L’entreprise affirme avoir multiplié par 1 000 la fiabilité de ses qubits par rapport à la génération précédente, avec une durée de vie moyenne qui dépasserait désormais 20 secondes, contre 1 à 12 millisecondes sur Majorana 1.
Cette amélioration repose sur une refonte matérielle, avec le remplacement de l’aluminium par du plomb dans la couche supraconductrice et l’usage d’une nouvelle combinaison d’arséniure d’indium et d’arséniure d’indium-antimoniure dans la zone semi-conductrice active.
Pour Microsoft, ces choix doivent stabiliser davantage la phase topologique et rendre les qubits plus robustes face aux perturbations.
La promesse des qubits topologiques
L’intérêt de cette architecture est connu. Microsoft veut des qubits moins sensibles au bruit et plus faciles à faire évoluer que ceux de plusieurs approches concurrentes. Si cette voie se confirme, elle pourrait réduire le coût et la complexité de la correction d’erreurs, l’un des principaux goulets d’étranglement de l’informatique quantique.
Mais c’est là que le discours doit rester prudent. La puce reste expérimentale et la stabilité annoncée, même spectaculaire, ne suffit pas à faire émerger une machine exploitable sans une architecture complète capable de gérer à grande échelle des erreurs toujours inévitables. En clair, Microsoft progresse sur une brique essentielle, sans avoir encore démontré le système final.

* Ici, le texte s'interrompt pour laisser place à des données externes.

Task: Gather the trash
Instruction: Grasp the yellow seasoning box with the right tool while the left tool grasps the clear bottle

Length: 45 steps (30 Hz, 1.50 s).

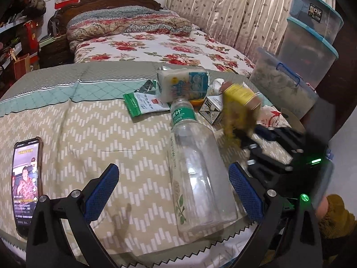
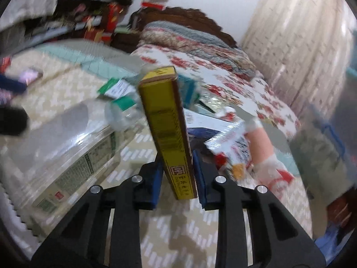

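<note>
A clear empty plastic bottle (image 1: 196, 169) with a green label lies on the bed cover, its base between the fingers of my left gripper (image 1: 174, 185), which is open around it without touching. My right gripper (image 2: 177, 178) is shut on a yellow carton box (image 2: 167, 120) and holds it upright above the cover; the box shows blurred in the left wrist view (image 1: 241, 96). The bottle also shows at the left of the right wrist view (image 2: 73, 145). Behind lie a green wrapper (image 1: 145, 105), a white-blue packet (image 1: 183, 84) and a small white carton (image 1: 212, 109).
A phone (image 1: 26, 183) with a lit screen lies at the left on the cover. Stacked plastic storage boxes (image 1: 308, 44) stand at the right by the curtain. A floral bed with pillows (image 1: 129, 24) lies beyond. A red-white plastic wrapper (image 2: 234, 147) lies right of the right gripper.
</note>
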Each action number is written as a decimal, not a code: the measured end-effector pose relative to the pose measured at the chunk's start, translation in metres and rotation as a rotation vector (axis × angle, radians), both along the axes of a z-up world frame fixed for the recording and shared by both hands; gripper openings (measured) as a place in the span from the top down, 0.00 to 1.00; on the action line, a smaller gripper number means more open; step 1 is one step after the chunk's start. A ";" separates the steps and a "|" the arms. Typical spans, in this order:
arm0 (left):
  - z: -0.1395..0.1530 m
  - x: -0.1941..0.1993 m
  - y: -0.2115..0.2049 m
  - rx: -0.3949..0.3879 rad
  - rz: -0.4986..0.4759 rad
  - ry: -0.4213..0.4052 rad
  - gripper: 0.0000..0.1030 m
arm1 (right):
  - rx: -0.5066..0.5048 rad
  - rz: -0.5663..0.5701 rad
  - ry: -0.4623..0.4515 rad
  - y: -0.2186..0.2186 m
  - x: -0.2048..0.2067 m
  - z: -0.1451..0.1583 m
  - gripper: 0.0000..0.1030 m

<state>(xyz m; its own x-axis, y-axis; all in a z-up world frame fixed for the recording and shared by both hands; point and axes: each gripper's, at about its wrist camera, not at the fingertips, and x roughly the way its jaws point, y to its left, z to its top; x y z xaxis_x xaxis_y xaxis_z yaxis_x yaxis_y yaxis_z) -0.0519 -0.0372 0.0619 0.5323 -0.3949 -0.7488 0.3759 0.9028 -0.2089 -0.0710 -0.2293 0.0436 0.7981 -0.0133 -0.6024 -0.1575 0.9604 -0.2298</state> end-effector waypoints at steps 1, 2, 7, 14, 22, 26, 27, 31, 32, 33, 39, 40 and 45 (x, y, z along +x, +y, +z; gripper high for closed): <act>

L’autre enseignement de l’annonce tient au calendrier. Microsoft dit désormais viser un ordinateur quantique pratique et évolutif dès 2029, au lieu de 2033 auparavant, ce qui traduit une confiance renforcée dans sa trajectoire technique.
Cette révision de feuille de route ne doit toutefois pas masquer l’écart entre l’objectif et la réalité. Microsoft reconnaît encore implicitement qu’il faudra franchir plusieurs paliers avant d’atteindre une machine tolérante aux pannes, capable d’exécuter des calculs réellement utiles à grande échelle.